Johnson has also been forced to address fault lines that threaten a breakup of the United Kingdom. Declaring himself “Minister for the Union,” the prime minister visited Scotland and Northern Ireland where large “remain” majorities were scored in the 2016 EU referendum. The Scottish National Party has called for a new vote on Scotland’s independence from the U.K. Johnson has revived his own calls for increased devolution of political powers to assemblies in Northern Ireland, Scotland and Wales.

The previous government of Theresa May had proposed avoiding border checks between Northern Ireland and the Republic of Ireland, allowing the free movement of goods across the island and keeping the U.K. in a customs union with the EU until they both agree to end it. Johnson rejects May’s arrangement.

A return to a hard border disrupting trade and social communication between Northern Ireland and the Republic of Ireland will see a step up in calls for a united Ireland.

Johnson also visited Wales where farmers told him they would face tariffs of 46% to 65% in the event of the U.K. leaving the EU with no trade deal. One third of UK sheep meat production goes to countries in the EU.  Johnson pledged financial backing to the farmers and said his government might support continued U.K. membership in the EU’s single market and customs union for a “couple of years.”

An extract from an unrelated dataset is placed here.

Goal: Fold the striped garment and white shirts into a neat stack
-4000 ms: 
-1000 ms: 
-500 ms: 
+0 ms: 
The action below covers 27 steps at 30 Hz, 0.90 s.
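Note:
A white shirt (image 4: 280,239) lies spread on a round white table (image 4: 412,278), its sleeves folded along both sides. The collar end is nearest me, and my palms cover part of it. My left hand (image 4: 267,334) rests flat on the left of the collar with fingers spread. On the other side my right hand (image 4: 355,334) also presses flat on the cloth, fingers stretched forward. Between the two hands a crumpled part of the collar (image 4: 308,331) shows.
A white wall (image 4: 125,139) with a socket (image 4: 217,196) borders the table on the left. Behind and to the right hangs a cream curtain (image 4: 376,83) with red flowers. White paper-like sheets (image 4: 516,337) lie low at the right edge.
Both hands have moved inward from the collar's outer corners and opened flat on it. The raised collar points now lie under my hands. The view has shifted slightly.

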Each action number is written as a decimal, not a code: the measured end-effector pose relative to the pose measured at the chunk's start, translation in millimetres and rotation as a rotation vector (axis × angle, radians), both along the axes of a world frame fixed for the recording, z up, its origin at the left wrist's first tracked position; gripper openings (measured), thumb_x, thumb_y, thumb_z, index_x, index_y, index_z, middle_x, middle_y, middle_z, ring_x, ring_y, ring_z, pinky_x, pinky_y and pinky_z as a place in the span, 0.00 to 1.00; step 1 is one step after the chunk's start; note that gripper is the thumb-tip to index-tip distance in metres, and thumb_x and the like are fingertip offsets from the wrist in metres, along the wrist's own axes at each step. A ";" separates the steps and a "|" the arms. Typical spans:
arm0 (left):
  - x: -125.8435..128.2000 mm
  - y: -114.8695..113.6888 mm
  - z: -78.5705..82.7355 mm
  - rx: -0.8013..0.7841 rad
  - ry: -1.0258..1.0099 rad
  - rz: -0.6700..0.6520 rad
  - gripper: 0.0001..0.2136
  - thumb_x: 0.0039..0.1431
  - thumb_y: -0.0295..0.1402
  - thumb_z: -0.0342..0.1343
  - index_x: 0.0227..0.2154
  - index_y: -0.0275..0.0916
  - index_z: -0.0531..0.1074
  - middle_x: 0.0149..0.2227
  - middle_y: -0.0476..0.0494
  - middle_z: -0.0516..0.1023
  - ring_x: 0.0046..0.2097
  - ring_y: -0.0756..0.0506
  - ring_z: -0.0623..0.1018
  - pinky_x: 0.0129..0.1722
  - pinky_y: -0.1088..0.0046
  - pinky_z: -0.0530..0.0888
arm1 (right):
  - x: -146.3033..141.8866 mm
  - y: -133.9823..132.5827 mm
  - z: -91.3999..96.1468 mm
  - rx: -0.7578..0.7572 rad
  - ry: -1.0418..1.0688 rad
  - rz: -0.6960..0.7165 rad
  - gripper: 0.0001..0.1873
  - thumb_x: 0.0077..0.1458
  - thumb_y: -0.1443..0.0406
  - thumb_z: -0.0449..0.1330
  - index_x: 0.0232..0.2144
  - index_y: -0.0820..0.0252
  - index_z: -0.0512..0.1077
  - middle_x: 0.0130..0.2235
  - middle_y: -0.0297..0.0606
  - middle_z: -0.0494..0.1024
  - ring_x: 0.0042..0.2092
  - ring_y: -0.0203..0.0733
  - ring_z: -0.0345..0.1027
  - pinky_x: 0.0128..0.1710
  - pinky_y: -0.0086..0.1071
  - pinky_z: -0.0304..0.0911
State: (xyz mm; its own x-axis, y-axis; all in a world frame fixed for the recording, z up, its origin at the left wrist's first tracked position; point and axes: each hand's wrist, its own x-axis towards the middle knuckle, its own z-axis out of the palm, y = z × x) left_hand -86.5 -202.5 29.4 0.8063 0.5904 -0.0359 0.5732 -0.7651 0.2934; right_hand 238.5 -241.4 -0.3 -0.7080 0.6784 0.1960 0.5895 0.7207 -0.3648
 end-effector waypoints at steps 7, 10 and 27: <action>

“We shouldn’t be looking to any capitalist government, which just looks after the interests of the ruling rich,” Communist League member Julie Crawford told Harlow worker Saidh Miah, 38, who said he was opposed to the war moves against Iran. “On all matters — foreign policy and domestic — what’s needed is an independent working-class course — from getting out of the EU now, leaving Ireland to the Irish, to building and strengthening the trade unions,” Crawford added.